Department of Plastic Surgery, Royal Marsden Hospital, The Royal Marsden Hospital NHS Foundation Trust, 203 Fulham Road, London SW3 6JJ, United Kingdom.
Imperial College Healthcare NHS Trust, Department of Breast Surgery, Charing Cross Hospital, Fulham Palace Road, London W6 8RF, United Kingdom.
J Plast Reconstr Aesthet Surg. 2024 Sep;96:242-253. doi: 10.1016/j.bjps.2024.07.022. Epub 2024 Jul 15.
Pre-operative radiotherapy (PRT) and pre-operative chemoradiotherapy (PCRT) prior to mastectomy and immediate breast reconstruction for locally advanced breast cancer have the potential to reduce radiation late-effects and expedite oncologic treatment. Recent feasibility work indicates that PCRT is safe and technically possible. Here, we present a systematic review of currently available data on clinical, oncological, reconstructive and aesthetic outcomes.
A prospectively registered search of Medline (Ovid), EMBASE (Ovid), EMCARE (Ovid) and CINAHL (EBSCO) databases was performed in August 2023. Clinical, oncological, reconstructive and aesthetic outcomes were appraised with risk of bias (ROBINS-I) and methodological quality determined (STROBE checklist) for each study.

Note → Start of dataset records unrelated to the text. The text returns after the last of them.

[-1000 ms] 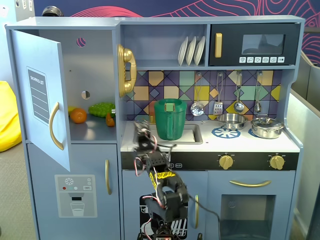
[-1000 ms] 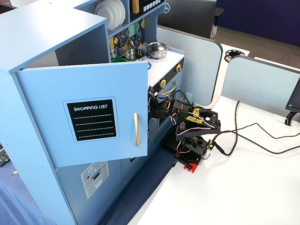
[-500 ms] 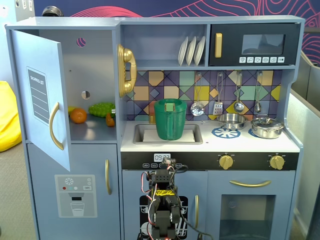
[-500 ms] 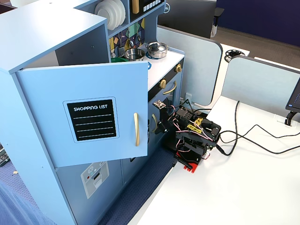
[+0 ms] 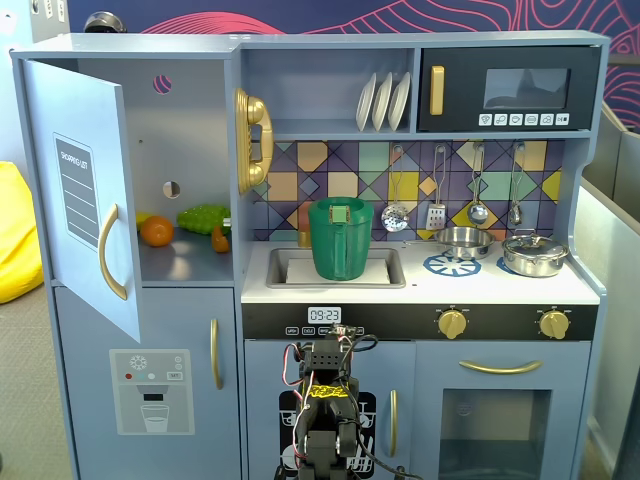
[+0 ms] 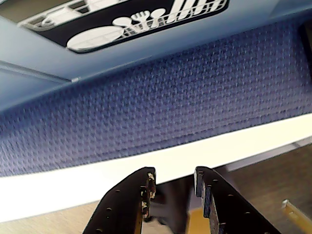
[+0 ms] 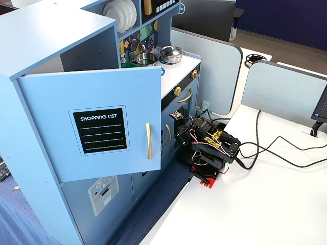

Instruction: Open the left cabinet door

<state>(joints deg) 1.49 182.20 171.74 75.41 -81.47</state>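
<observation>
- A toy kitchen [image 5: 420, 300] stands against a white table [image 7: 265, 204] in an office, with blue carpet [image 6: 185, 97] at its foot and grey partitions behind
- The left door [image 5: 85, 195], the one with the "SHOPPING LIST" panel [image 7: 101, 130] and gold bar handle [image 7: 148, 141], already stands swung wide on its left-hand hinge; in a fixed view it juts out towards the camera, well clear of the cabinet front
- Behind it the open cabinet [image 5: 185, 150] shows an orange [image 5: 156, 231] and a green toy [image 5: 203, 217] on its shelf
- Below sits the dispenser door [image 5: 150, 390], shut; to the right are the sink with a green jug [image 5: 340, 238], a small pot [image 5: 535, 254] on the hob, and the clock reading 09:23
- The arm [image 7: 209, 148] is folded low on the table edge in front of the dish-rack door [image 6: 122, 22], well apart from the left door and its handle
- The gripper [image 6: 174, 183] points down at the carpet and table edge; the jaws are parted a little with nothing between them
- Judgement: the opening itself looks done, and the step in hand is the retreat to rest, or rest already reached
- Judgement: little is called for next beyond keeping the arm tucked away from the door; if a wider swing were wanted, the arm would have to rise and reach far to the left in a fixed view to meet the handle again
</observation>
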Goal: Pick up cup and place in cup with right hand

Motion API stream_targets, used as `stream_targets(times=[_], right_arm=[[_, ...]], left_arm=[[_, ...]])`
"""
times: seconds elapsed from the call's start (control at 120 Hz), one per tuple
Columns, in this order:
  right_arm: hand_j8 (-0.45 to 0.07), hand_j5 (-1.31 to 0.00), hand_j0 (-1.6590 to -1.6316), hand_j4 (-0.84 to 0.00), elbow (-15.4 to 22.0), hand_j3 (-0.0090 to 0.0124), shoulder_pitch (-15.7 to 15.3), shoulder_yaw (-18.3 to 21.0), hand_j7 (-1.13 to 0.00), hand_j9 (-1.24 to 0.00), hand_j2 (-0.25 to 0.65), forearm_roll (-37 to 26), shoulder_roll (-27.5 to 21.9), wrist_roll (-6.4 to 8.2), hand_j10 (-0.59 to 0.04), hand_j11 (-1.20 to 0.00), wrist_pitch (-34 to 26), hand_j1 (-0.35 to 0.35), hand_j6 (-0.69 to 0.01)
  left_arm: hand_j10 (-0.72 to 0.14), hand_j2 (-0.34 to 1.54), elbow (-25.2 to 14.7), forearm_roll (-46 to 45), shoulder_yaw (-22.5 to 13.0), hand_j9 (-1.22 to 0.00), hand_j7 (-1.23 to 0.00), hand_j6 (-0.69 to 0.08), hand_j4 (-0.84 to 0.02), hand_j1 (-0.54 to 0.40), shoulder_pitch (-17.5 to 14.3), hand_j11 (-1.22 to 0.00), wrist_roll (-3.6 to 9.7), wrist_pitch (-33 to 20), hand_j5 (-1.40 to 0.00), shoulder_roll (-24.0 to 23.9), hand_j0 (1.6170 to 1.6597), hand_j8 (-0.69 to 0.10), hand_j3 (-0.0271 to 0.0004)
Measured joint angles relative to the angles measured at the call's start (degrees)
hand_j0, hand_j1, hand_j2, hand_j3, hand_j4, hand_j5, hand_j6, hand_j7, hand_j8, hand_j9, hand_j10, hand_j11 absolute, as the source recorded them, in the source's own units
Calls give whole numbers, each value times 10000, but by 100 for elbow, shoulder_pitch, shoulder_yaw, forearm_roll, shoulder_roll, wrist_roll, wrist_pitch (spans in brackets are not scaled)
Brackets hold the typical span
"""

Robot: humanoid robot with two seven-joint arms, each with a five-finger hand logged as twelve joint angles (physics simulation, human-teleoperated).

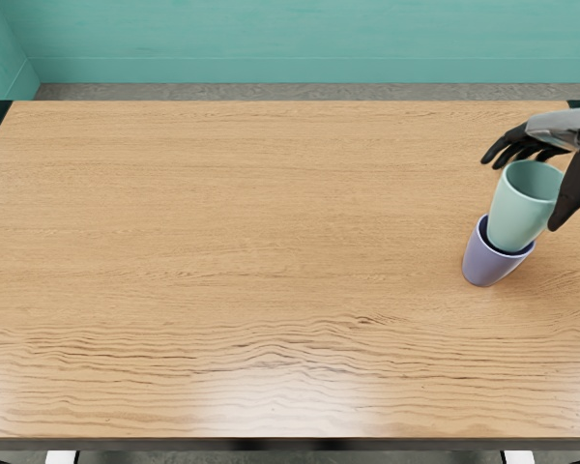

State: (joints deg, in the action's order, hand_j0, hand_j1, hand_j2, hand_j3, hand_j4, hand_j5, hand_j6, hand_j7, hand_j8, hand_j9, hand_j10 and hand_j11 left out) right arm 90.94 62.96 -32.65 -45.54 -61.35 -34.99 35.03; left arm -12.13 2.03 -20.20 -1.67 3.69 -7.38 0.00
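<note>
My right hand (524,188) reaches in from the right edge, its dark fingers spread out past the far side of the mint-green cup (518,215) and its thumb pointing down along the cup's right side. The fingers look relaxed, not curled around the cup. The lower part of the green cup is inside the purple cup (485,266), hidden by its wall, while the upper part sticks out well above the purple rim. The purple cup stands on the table at the right.
A light wooden table (242,242) spans the view, with its front edge along the bottom and a teal wall (290,43) beyond its far edge. The left arm does not show.
</note>
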Motion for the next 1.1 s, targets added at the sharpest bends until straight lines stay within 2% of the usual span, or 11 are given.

Twenty-two published articles (19 journal articles and 3 abstracts) were identified reporting the outcomes of 1258 patients with median follow-up between 19.0-212.4 months. Patients received neoadjuvant chemotherapy in 20 studies. Rates of locoregional recurrence and overall survival ranged between 0-21.7% and 82.0%-98.3% respectively. Rates of flap loss or necrosis ranged from 0-7.6%. Rates of revisional procedures ranged between 1.9-35.3%. Patient-reported outcomes were reported in 7 studies and were mostly 'good' or 'excellent'.
PRT and PCRT preceding mastectomy and breast reconstruction produce acceptable oncological outcomes with rates of surgical complication and reconstructive outcomes within normal limits, however, the majority of available studies are of low methodological quality and at high risk of bias. A pragmatic randomised trial comparing PRT versus PMRT in the setting of breast reconstruction is now urgently required to guide surgical practice.
术前放疗(PRT)和术前放化疗(PCRT)在局部晚期乳腺癌行乳房切除术和即刻乳房重建之前具有降低放射后效应和加快肿瘤治疗的潜力。最近的可行性研究表明,PCRT 是安全且在技术上可行的。在这里,我们对目前关于临床、肿瘤学、重建和美学结果的可用数据进行了系统回顾。
我们于 2023 年 8 月在 Medline(Ovid)、EMBASE(Ovid)、EMCARE(Ovid)和 CINAHL(EBSCO)数据库中进行了前瞻性注册搜索。对每个研究的临床、肿瘤学、重建和美学结果进行了风险评估(ROBINS-I)和方法学质量评估(STROBE 清单)。
确定了 22 篇已发表的文章(19 篇期刊文章和 3 篇摘要),报道了 1258 例患者的结果,中位随访时间为 19.0-212.4 个月。20 项研究中患者接受了新辅助化疗。局部区域复发和总生存率的发生率分别在 0-21.7%和 82.0%-98.3%之间。皮瓣坏死或坏死的发生率为 0-7.6%。再次手术的发生率在 1.9-35.3%之间。7 项研究报告了患者报告的结果,大多为“良好”或“优秀”。
PRT 和 PCRT 在前乳房切除术和乳房重建之前进行,产生了可接受的肿瘤学结果,手术并发症和重建结果的发生率在正常范围内,但大多数可用的研究方法质量较低,存在较高的偏倚风险。现在迫切需要进行一项比较 PRT 与 PMRT 在乳房重建背景下的实用性随机试验,以指导手术实践。